In an article in the Guardian on Thursday, former US vice president Al Gore blasted the coal industry for what he claimed was a campaign targeting developing countries, as their developed country markets have declined.

Robinson said climate change was a matter of basic human rights, both in terms of the savage destruction it could do to developing countries, and in their need to raise people out of poverty while pursuing low-carbon power.

She insisted that the effects of global warming on people’s lives must be at the heart of climate policy, and called for leadership and ambition from developing and developed countries at the Paris conference on climate change later this year.

“It was not the science and the graphs or the pictures of polar bears on icecaps that brought me to climate change – it was the impact it was having on people’s lives and people’s rights. I met farmers unable to produce a harvest because the growing seasons had become so unreliable, and heads of state in African countries unable to plan their infrastructure development because of the impacts of floods and storms.”

Climate change also poses a particular threat to women in developing countries, she said, as they face the daily issues of finding sufficient food, water and fuel for their families.

The Paris conference would be crucial to ensuring global action on reducing greenhouse gas emissions, she said, but she warned that some might be setting their sights too low for the talks, and urged higher ambitions. “I worry about references to ‘managing expectations in Paris’ because there is a danger this will lead to too low a level of ambition to point us on a different course. We need leadership and ambitious action by all countries.”

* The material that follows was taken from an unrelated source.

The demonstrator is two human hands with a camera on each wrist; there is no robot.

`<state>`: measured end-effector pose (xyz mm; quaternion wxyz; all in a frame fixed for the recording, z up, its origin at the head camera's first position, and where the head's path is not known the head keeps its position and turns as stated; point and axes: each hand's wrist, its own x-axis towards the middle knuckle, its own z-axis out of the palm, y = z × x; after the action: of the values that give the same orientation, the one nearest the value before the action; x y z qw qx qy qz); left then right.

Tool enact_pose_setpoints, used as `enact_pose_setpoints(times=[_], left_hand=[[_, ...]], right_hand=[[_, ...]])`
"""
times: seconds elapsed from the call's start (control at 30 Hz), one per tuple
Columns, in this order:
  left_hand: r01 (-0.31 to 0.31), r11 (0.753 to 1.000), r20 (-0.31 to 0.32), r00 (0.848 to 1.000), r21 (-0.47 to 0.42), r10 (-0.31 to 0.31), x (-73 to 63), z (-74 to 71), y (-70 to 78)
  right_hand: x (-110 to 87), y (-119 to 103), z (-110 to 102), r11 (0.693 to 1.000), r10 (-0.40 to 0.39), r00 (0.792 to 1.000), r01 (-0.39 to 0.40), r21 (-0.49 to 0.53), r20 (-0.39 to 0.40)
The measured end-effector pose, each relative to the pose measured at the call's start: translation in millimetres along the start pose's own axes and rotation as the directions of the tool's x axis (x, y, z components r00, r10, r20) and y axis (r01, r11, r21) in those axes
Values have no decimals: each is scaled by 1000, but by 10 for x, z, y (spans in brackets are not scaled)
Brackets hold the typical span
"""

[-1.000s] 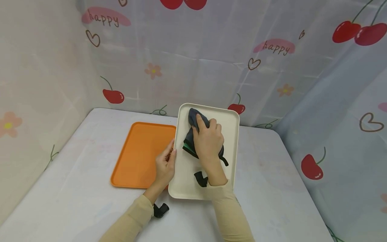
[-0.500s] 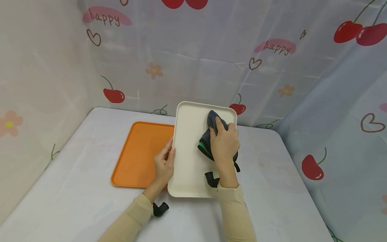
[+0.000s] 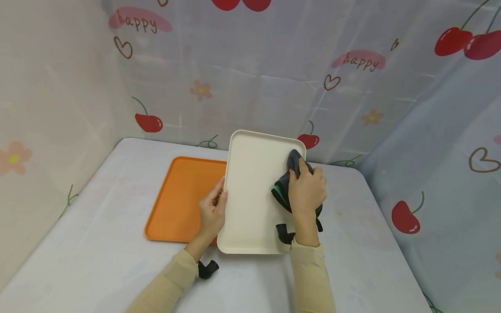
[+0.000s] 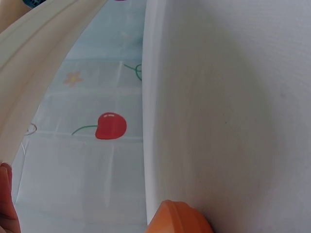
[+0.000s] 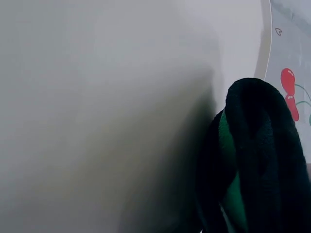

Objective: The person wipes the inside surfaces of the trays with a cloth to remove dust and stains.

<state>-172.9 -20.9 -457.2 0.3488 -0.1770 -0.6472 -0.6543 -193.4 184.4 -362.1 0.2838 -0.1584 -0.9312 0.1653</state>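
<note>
A cream-white rectangular tray (image 3: 250, 195) is held up off the table, tilted so its inner face shows. My left hand (image 3: 212, 211) grips its left edge, thumb on the near side. In my right hand (image 3: 308, 191) is a bunched dark grey cloth (image 3: 282, 191) with a green inner side, lying against the tray's right edge. The right wrist view shows the folded cloth (image 5: 262, 155) close up beside the tray's pale surface (image 5: 107, 97). In the left wrist view, the tray's rim (image 4: 43, 63) crosses the upper left, with a fingertip (image 4: 6, 194) below it.
An orange tray (image 3: 184, 200) lies flat on the white-covered table (image 3: 364, 243), left of and partly behind the cream tray. A curtain printed with cherries (image 3: 148, 123) hangs behind and on both sides. Black wrist mounts (image 3: 208, 269) sit at the sleeves.
My right hand has moved the cloth rightward and slightly down across the tray, from its middle to its right edge. The left hand and the tray have stayed nearly in place.
</note>
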Motion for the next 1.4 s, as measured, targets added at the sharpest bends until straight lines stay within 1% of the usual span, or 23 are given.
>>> enact_pose_setpoints(times=[0.13,0.37,0.43,0.57,0.73,0.87,1.0,1.1,1.3,1.4], left_hand=[[10,1000,6,1000,-18,-10,0,5,11],[-1,1000,8,1000,-10,1,-4,-1,2],[4,1000,10,1000,-17,-4,-3,-3,1],[-8,1000,13,1000,-15,8,2,-6,-4],[-13,1000,10,1000,-3,13,9,-13,8],[5,1000,6,1000,7,-5,14,-13,17],[23,1000,7,1000,14,-23,17,-7,37],[31,999,14,999,21,-31,29,-4,98],[39,999,24,999,27,-40,84,-11,370],[32,999,26,999,29,-33,89,-12,401]], right_hand=[[-10,22,17,1000,7,1000,-7,8,-8],[-37,19,51,1000,-4,998,6,28,-67],[-46,14,57,999,-8,997,11,34,-79],[-62,3,66,999,-17,996,21,44,-92],[-71,-20,68,998,-33,994,37,42,-100],[-89,-54,71,997,-48,995,52,48,-93],[-125,-107,71,994,-73,994,79,75,-78],[-155,-157,71,990,-94,993,102,101,-78],[-209,-249,90,980,-128,987,141,139,-95],[-233,-289,106,973,-154,983,169,160,-103]])
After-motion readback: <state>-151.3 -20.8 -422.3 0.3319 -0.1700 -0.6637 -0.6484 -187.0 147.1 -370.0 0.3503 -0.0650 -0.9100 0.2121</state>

She also criticised rich countries for failing to take adequate action to reduce their carbon emissions, and failing to provide promised resources to poor countries. “These obligations have not been met, and as a result have eroded trust and quashed ambition. Hence a commitment to lead by developed countries is critical to success this year.”

She said: “Now is not the moment to manage expectations or get cold feet. 2015 is the moment to catalyse a transformation.”